Затем меня снова привезли в тюрьму на очередной допрос. Я не открывал глаз, но кобовцы поднимали мне веки. Надо мной глумились и издевались, но заставить меня заговорить им так и не удалось.
Двое охранников отнесли меня на одеяле в камеру. Там они бросили меня на бетонный пол и, вытащив из-под меня одеяло принялись избивать шейкерами.
Это был самый темный час для меня.
На этот раз и сокамерники не пожалели меня. Оказывается, пока надо мной измывались медики, кто-то из тюремной администрации выступил перед заключенными с речью: "Юн - злодей, враг народа. Он знает, что совершил серьезные преступления и теперь притворяется безумным. Однако нам известны его планы. Он начал голодовку, чтобы бросить тень на наше государство. Но сегодня в больнице его признали здоровым, так что отныне мы будем обращаться с ним так, как он этого заслуживает. Заключенным рекомендуется проявлять бдительность в отношении этого контрреволюционера. Вам не повезло, что он ваш сокамерник. Вам следует прекратить общение с Юном и доносить обо всем, что касается его. Тому, кто справится с этим лучше всех, сбавят срок. "

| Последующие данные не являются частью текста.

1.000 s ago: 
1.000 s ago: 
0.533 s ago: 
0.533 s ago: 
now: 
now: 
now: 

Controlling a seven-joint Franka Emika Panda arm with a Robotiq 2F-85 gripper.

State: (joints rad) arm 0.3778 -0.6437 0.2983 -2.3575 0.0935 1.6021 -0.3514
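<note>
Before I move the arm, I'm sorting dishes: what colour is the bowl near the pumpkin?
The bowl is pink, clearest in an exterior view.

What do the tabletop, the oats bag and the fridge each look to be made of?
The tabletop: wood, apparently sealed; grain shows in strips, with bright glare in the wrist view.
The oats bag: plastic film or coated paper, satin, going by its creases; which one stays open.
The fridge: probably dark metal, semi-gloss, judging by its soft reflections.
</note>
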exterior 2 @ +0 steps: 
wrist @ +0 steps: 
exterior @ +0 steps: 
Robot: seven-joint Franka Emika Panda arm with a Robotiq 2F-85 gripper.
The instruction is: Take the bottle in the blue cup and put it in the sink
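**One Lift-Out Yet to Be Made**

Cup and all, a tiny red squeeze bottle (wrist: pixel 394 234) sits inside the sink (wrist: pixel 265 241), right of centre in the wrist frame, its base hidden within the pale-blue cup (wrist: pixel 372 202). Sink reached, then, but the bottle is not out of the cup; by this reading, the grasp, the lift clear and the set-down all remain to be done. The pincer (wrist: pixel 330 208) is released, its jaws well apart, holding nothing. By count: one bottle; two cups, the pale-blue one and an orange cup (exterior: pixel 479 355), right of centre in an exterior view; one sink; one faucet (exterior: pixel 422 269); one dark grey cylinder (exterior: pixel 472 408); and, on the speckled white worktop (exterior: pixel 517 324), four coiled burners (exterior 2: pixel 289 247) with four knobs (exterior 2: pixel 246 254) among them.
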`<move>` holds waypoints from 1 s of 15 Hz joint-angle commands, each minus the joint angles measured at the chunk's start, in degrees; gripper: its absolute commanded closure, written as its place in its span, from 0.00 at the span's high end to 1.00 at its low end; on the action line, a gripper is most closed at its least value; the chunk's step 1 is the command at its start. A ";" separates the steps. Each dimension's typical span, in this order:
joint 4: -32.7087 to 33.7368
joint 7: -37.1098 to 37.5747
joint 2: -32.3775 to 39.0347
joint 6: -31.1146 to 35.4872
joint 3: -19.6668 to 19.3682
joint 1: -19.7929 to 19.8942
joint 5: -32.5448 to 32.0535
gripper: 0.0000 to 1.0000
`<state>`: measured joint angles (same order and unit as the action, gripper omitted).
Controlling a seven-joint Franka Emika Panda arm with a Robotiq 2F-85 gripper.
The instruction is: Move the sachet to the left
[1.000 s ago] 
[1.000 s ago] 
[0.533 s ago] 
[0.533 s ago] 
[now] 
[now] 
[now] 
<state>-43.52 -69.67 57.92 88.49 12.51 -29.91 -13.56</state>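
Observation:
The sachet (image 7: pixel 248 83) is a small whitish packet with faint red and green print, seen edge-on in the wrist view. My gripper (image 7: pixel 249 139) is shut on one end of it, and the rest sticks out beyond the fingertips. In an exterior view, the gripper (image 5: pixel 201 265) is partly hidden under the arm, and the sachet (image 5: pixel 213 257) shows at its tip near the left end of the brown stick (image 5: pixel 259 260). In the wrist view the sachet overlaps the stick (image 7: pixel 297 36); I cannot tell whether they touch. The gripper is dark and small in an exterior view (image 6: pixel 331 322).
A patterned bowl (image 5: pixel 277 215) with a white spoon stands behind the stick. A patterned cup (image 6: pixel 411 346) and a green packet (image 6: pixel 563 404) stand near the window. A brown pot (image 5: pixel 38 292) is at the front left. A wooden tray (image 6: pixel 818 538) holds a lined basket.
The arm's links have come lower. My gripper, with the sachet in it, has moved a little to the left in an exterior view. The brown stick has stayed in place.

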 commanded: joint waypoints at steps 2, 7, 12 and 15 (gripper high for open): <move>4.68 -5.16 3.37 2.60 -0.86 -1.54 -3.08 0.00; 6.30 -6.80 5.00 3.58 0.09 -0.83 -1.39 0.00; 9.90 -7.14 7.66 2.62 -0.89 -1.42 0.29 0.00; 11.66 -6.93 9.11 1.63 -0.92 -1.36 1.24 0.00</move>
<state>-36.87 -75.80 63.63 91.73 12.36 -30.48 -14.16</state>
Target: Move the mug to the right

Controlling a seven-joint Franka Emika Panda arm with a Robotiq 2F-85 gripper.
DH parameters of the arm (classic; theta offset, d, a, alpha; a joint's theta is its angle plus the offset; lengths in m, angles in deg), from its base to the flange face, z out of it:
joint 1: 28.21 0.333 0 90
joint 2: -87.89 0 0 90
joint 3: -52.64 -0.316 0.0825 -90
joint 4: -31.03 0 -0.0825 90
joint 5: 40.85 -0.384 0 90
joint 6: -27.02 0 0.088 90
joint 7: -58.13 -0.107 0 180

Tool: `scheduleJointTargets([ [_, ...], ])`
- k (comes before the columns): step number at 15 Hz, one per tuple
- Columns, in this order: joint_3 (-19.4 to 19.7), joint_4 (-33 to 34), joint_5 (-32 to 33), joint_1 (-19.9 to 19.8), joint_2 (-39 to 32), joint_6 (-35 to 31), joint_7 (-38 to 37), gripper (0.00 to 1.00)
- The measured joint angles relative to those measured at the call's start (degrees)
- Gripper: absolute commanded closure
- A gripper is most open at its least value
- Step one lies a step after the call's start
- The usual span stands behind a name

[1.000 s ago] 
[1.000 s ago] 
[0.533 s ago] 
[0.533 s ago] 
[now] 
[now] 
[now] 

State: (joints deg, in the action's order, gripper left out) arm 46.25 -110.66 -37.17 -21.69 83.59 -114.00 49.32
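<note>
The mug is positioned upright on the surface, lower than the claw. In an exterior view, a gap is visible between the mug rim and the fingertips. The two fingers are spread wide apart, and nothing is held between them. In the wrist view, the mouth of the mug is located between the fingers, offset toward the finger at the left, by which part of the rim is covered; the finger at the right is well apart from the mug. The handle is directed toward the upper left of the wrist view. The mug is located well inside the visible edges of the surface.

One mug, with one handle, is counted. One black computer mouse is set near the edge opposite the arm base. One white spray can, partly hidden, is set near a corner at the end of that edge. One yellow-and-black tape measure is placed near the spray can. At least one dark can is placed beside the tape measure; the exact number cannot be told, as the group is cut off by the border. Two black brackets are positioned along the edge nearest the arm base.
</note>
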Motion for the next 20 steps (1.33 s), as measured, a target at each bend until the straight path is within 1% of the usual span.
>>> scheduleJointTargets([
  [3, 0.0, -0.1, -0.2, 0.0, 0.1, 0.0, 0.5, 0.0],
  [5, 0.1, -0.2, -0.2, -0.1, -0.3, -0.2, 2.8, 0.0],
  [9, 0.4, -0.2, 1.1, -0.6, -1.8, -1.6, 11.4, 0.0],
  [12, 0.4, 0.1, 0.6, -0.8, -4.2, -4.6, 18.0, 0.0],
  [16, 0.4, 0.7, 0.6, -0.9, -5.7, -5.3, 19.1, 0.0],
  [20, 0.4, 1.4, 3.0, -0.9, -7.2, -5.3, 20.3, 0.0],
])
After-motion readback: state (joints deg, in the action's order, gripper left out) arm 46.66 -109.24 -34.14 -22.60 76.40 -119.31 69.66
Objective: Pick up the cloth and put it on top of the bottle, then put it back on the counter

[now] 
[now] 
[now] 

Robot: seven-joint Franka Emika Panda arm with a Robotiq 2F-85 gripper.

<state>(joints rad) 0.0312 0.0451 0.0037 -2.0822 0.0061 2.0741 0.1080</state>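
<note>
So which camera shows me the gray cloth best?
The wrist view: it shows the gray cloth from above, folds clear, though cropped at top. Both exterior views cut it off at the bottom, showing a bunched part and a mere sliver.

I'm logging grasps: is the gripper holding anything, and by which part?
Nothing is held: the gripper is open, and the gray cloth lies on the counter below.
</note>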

Таким образом, заключенные (кроме брата Ли), купленные за поблажки, стали ненавидеть меня.
Среди сокамерников одни были приговорены к пожизненному заключению, другие - к сроку от десяти до двадцати лет. Это были люди страшно озлобленные, и обещание сократить срок тюремного заключения было столь привлекательно, что пренебречь им они не могли.
Теперь в этой камере мне стало тяжко. Если бы не Божья милость и защита, я просто не выжил бы.
В нашей небольшой камере содержалось 15-16 заключенных. На всех была одна параша. Взяв мою постель, они окунули ее в парашу. Запах стоял ужасный.